WHAT THIS TASK INVOLVES — All lines with the word "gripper" are to be found and copied from the listing.
[[ RAW DATA, beginning ]]
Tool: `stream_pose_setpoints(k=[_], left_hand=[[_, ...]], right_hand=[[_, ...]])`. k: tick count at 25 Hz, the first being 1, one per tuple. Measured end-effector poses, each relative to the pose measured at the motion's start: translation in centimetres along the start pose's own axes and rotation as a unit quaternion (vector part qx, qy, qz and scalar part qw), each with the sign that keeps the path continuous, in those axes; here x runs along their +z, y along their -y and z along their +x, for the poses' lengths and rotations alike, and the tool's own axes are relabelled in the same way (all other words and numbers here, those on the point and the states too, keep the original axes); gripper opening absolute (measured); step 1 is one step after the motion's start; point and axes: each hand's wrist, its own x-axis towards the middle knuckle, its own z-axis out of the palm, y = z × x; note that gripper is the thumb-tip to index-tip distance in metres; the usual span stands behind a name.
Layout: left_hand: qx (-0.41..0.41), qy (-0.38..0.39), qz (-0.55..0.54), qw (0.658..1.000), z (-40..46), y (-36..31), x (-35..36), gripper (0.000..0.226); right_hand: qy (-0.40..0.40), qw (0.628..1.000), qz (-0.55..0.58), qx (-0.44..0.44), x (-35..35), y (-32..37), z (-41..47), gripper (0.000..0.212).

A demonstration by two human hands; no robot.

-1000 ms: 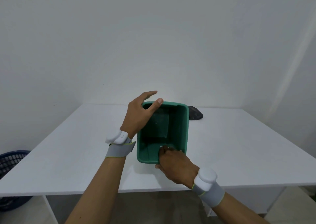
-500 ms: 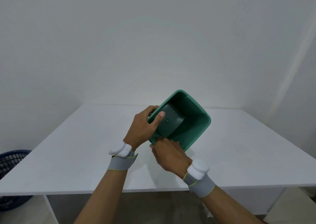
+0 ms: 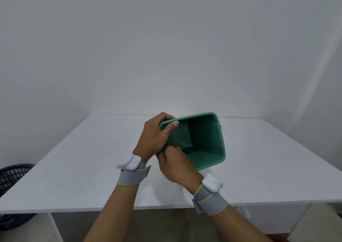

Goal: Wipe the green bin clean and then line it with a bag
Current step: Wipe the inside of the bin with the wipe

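Note:
The green bin (image 3: 207,147) is a rectangular plastic tub, tipped up on the white table (image 3: 83,169) so its open mouth faces me. My left hand (image 3: 153,140) grips its left rim, thumb inside and fingers around the outside. At the bin's near left corner, my right hand (image 3: 175,166) has its fingers curled and pressed against the inner wall. They hide whatever is under them; a small white wipe showed there a second ago. No bag is in view.
A dark blue mesh basket (image 3: 11,175) stands on the floor at the left, below the table's edge. The table's front edge runs just under my wrists. A white wall stands behind the table.
The bin was upright, then swung with its mouth to the right, and now faces me. My left hand shifted to clamp the left rim; my right hand stayed at the near corner.

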Motion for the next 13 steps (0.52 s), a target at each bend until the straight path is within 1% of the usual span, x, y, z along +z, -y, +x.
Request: stream_pose_setpoints(k=[3, 5, 6, 8, 9, 11, 13], left_hand=[[-0.009, 0.025, -0.005, 1.000, -0.2, -0.1, 0.1, 0.010], [-0.020, 0.021, -0.016, 0.999, -0.2, 0.1, -0.1, 0.011], [-0.026, 0.017, -0.023, 0.999, -0.2, 0.2, -0.4, 0.012], [-0.035, 0.014, -0.032, 0.999, -0.2, 0.6, -0.8, 0.015], [-0.034, 0.015, -0.029, 0.999, -0.2, 0.7, -0.9, 0.017], [-0.033, 0.008, -0.025, 0.999, -0.2, 0.6, -0.9, 0.018], [-0.038, -0.004, -0.032, 0.999, 0.0, 0.6, -0.9, 0.018]], right_hand=[[0.016, 0.994, 0.107, 0.006, 0.1, -0.3, 0.1, 0.041], [0.036, 0.986, 0.165, 0.006, 0.2, -0.6, 0.1, 0.040], [0.051, 0.983, 0.176, 0.007, 0.4, -0.8, 0.0, 0.041], [0.075, 0.984, 0.162, -0.001, 0.8, -1.1, -0.2, 0.040], [0.074, 0.985, 0.154, -0.007, 1.1, -1.2, -0.3, 0.038], [0.043, 0.988, 0.150, -0.014, 1.4, -1.3, -0.5, 0.035], [-0.005, 0.990, 0.141, -0.018, 1.8, -1.2, -1.0, 0.031]])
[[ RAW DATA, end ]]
THE COMPLETED TASK —
Tool: `stream_pose_setpoints(k=[_], left_hand=[[_, ...]], right_hand=[[_, ...]])`. k: tick count at 25 Hz, the first being 1, one per tuple. Measured end-effector poses, each relative to the pose measured at the motion's start: translation in centimetres along the start pose's own axes and rotation as a unit quaternion (vector part qx, qy, qz and scalar part qw), each with the sign that keeps the path continuous, in those axes; here x runs along their +z, y along their -y and z along their +x, for the poses' lengths and rotations alike, and the tool's own axes are relabelled in the same way (all other words and numbers here, those on the point and the states too, keep the original axes); gripper opening absolute (measured); step 1 is one step after the motion's start; point and axes: each hand's wrist, its own x-axis towards the middle knuckle, its own z-axis out of the palm, y = z × x; note that gripper is the thumb-tip to index-tip distance in metres; the usual span stands behind a name.
Layout: left_hand: qx (-0.41..0.41), qy (-0.38..0.39), qz (-0.55..0.54), qw (0.658..1.000), z (-40..46), y (-36..31), x (-35..36), gripper (0.000..0.226); right_hand: qy (-0.40..0.40), qw (0.628..1.000), qz (-0.55..0.58), qx (-0.44..0.44), x (-35..35), y (-32..37), z (-41..47), gripper (0.000..0.212).

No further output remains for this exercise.